**Problem statement:** Only the pictures should be left out; write out all other data exactly.

**Data segment:**
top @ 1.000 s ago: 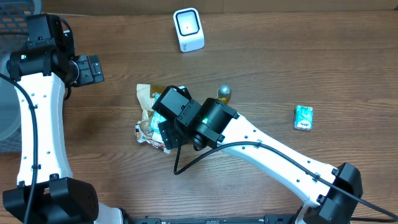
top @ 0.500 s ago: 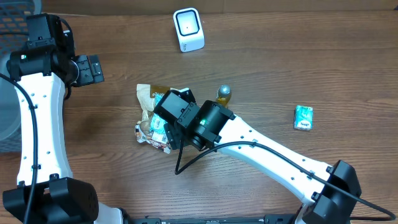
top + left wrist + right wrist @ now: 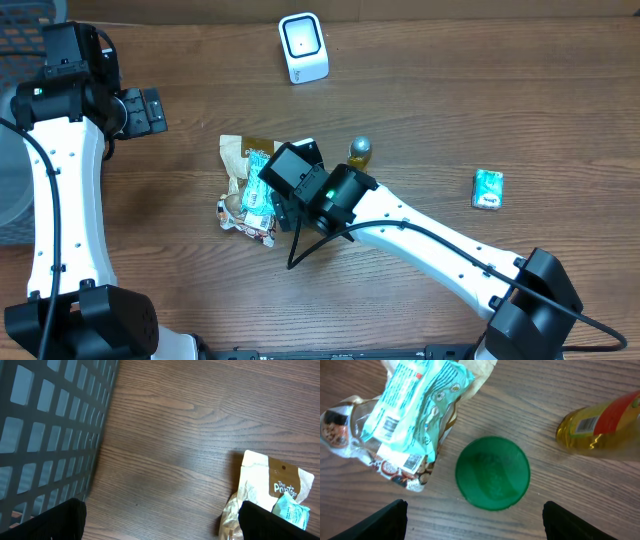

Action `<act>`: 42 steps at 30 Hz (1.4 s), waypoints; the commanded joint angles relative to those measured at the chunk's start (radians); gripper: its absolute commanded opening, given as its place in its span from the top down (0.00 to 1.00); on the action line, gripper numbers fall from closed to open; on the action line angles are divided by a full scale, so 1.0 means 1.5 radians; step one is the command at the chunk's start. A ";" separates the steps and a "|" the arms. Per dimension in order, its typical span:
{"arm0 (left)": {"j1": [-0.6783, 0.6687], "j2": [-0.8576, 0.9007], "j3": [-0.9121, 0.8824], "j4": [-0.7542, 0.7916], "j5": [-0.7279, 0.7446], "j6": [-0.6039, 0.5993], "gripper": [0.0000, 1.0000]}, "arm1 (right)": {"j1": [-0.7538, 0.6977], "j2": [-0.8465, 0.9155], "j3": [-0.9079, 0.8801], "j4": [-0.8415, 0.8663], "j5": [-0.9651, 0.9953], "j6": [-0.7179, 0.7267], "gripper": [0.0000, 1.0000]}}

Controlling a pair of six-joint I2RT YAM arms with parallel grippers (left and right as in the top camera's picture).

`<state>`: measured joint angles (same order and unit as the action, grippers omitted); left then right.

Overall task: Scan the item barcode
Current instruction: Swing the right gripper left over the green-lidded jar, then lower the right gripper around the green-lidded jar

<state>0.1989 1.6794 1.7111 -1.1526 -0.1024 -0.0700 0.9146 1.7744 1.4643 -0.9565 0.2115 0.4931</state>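
Observation:
A white barcode scanner [image 3: 302,47] stands at the table's far edge. A heap of snack packets [image 3: 243,195] lies mid-table, with a teal packet [image 3: 258,190] [image 3: 415,405] on top, its barcode label facing up. My right gripper [image 3: 284,203] [image 3: 477,525] hovers open just right of the heap, directly over a round green cup-like item [image 3: 492,472], touching nothing. Beside it lies a yellow bottle [image 3: 600,422] [image 3: 359,150]. My left gripper [image 3: 142,110] [image 3: 162,525] hangs open and empty at the far left, with a brown pouch [image 3: 272,487] by its right fingertip.
A dark mesh basket [image 3: 50,430] [image 3: 20,40] sits at the table's left edge. A small green pack [image 3: 488,189] lies alone at the right. The right arm's white links stretch from the front right corner toward the heap.
My right gripper has shifted slightly right off the heap and its jaws have spread wider, so more of the teal packet shows. The left arm has not moved.

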 commanded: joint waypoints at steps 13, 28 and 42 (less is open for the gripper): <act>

**Solution:**
top @ 1.000 s ago: 
top @ 0.500 s ago: 
top + left wrist + right wrist @ now: 

Action `<act>`: 42 steps at 30 Hz (1.4 s), waypoints; the commanded joint angles relative to those measured at the chunk's start (radians); gripper: its absolute commanded opening, given as its place in its span from the top down (0.00 to 1.00); on the action line, gripper numbers fall from closed to open; on the action line angles are divided by a full scale, so 1.0 means 1.5 radians; step one is the command at the chunk's start. A ";" separates the steps and a "|" the arms. Per dimension in order, its typical span:
{"arm0 (left)": {"j1": [-0.6783, 0.6687], "j2": [-0.8576, 0.9007], "j3": [-0.9121, 0.8824], "j4": [-0.7542, 0.7916], "j5": [-0.7279, 0.7446], "j6": [-0.6039, 0.5993], "gripper": [0.0000, 1.0000]}, "arm1 (right)": {"j1": [-0.7538, 0.6977], "j2": [-0.8465, 0.9155], "j3": [-0.9079, 0.8801], "j4": [-0.8415, 0.8663], "j5": [-0.9651, 0.9953], "j6": [-0.7179, 0.7267], "gripper": [0.0000, 1.0000]}}

Controlling a pair of six-joint I2RT YAM arms with parallel grippers (left and right as in the top camera's picture).

`<state>`: measured joint angles (same order and unit as the action, grippers omitted); left then right.

Overall task: Scan the item barcode
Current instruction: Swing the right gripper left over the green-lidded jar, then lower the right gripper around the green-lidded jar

<state>0.1989 1.6794 1.7111 -1.1526 -0.1024 -0.0700 0.9146 1.7744 1.4643 -0.9565 0.2115 0.4931</state>
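Observation:
A white barcode scanner [image 3: 302,47] stands at the table's far edge. A heap of snack packets [image 3: 243,195] lies mid-table, with a teal packet [image 3: 258,190] [image 3: 415,405] on top, its barcode label facing up. My right gripper [image 3: 284,203] [image 3: 477,525] hovers open just right of the heap, directly over a round green cup-like item [image 3: 492,472], touching nothing. Beside it lies a yellow bottle [image 3: 600,422] [image 3: 359,150]. My left gripper [image 3: 142,110] [image 3: 162,525] hangs open and empty at the far left, with a brown pouch [image 3: 272,487] by its right fingertip.
A dark mesh basket [image 3: 50,430] [image 3: 20,40] sits at the table's left edge. A small green pack [image 3: 488,189] lies alone at the right. The right arm's white links stretch from the front right corner toward the heap.
My right gripper has shifted slightly right off the heap and its jaws have spread wider, so more of the teal packet shows. The left arm has not moved.
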
 commanded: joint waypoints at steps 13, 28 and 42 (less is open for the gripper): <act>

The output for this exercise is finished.